March 4, 2010 By Chad Vander Veen
Speaking at the University of Washington Thursday morning, Microsoft CEO Steve Ballmer said his company is going "all in" on the cloud and betting its future on the opportunities he believes the cloud will present.
Microsoft has been expanding its cloud presence of late through offerings like cloud service Windows Azure, Xbox Live, and the forthcoming Office 2010, which Microsoft says will be available in the cloud in its entirety. Last week the company also announced it was launching a dedicated cloud for the public sector.
In his speech, Ballmer outlined what he believes the cloud is and why it has become a cornerstone of Microsoft's future. Ballmer segmented the cloud into five dimensions.
1. The cloud creates opportunities and responsibilities.
2. The cloud learns and helps you learn, decide and take action.
3. The cloud enhances your social and professional interactions.
4. The cloud wants smarter devices.
5. The cloud drives server advances that, in turn, drive the cloud.
Ballmer explained that because the cloud is a digital entity, it's growing and learning and needs to continue to do so to survive.
"The cloud needs to learn about you.

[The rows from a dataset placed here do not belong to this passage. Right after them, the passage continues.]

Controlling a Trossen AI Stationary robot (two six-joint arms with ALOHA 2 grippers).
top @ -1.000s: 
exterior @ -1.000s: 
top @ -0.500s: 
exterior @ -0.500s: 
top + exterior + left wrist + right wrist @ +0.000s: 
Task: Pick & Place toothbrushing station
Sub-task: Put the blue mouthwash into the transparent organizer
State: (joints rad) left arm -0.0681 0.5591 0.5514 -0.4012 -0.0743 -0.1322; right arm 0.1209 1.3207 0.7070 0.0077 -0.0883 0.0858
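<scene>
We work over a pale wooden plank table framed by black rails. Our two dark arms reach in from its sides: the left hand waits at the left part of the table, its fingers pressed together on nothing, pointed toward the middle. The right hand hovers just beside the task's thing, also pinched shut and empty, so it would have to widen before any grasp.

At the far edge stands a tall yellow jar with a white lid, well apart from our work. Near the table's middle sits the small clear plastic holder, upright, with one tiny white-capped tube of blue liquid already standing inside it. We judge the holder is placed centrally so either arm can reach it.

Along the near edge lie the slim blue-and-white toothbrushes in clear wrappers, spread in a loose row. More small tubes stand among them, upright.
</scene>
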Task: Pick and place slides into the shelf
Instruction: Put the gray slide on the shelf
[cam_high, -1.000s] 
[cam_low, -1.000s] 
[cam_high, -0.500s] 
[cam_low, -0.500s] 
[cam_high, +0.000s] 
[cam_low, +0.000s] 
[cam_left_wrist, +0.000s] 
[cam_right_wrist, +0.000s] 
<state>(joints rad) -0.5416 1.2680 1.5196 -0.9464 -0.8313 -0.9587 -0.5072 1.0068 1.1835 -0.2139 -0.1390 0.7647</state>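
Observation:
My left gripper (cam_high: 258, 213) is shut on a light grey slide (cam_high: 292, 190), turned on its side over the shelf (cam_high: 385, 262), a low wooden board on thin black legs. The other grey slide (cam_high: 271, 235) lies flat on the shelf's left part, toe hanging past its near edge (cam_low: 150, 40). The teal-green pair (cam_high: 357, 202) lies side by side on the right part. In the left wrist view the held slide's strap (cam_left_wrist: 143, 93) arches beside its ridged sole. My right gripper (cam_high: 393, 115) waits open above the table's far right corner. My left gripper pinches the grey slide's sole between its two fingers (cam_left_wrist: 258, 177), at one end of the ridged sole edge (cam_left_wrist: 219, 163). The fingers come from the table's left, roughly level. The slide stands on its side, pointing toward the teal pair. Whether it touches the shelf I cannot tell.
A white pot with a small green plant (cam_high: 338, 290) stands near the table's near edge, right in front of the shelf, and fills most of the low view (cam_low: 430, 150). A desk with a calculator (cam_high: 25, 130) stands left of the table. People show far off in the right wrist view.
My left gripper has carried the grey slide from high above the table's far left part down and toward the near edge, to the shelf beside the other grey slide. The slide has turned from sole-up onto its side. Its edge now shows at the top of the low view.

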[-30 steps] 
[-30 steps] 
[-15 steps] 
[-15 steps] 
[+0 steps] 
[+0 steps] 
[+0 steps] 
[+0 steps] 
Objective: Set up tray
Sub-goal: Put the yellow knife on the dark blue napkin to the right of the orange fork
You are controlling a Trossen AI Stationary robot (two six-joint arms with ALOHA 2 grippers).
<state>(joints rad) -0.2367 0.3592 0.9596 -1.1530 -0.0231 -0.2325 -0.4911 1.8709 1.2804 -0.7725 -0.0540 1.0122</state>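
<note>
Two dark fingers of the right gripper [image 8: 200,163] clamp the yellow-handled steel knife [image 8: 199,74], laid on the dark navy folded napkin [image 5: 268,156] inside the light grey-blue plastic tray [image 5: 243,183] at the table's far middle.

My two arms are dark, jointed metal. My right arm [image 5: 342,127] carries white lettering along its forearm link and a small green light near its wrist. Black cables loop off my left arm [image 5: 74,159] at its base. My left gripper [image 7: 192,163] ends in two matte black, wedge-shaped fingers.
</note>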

And it needs to keep learning and figuring things out about the world," he said. "The ability of the cloud to learn from the data that's out there, and learn from me what I'm interested in, is not what it will be three, four, five years from now."
Increasingly the cloud will also become people's preferred method of managing their professional and private lives, Ballmer said, becoming "the place of innovation that lets us pull our lives together the way we want to." But Ballmer also predicted the lines separating our professional and private lives will become increasingly blurred.
Privacy matters in the cloud were addressed by both Ballmer and audience members. Ballmer said that as Microsoft shifts its business focus toward cloud computing, the company has a responsibility to be a leader on the security side.
In regard to the fifth cloud dimension -- advances in server technology -- Ballmer said "everything we think about server hardware and server software now needs to change." He explained that server hardware and software need to evolve to allow creators to rapidly deploy their products at scales that may fluctuate daily.
How people access the cloud is also important, Ballmer said. Presently the type of device a person uses to access the cloud does matter. Ballmer said that Microsoft aims to transform all of its software and hardware devices, even Windows, into the sort of smarter programs and devices the cloud craves.
"The inspiration for what we're doing now starts with the cloud," Ballmer said. "This is the bet, if you will, for our company. This is the time, the opportunity -- and the cloud forms the basis. For the cloud, we're all in."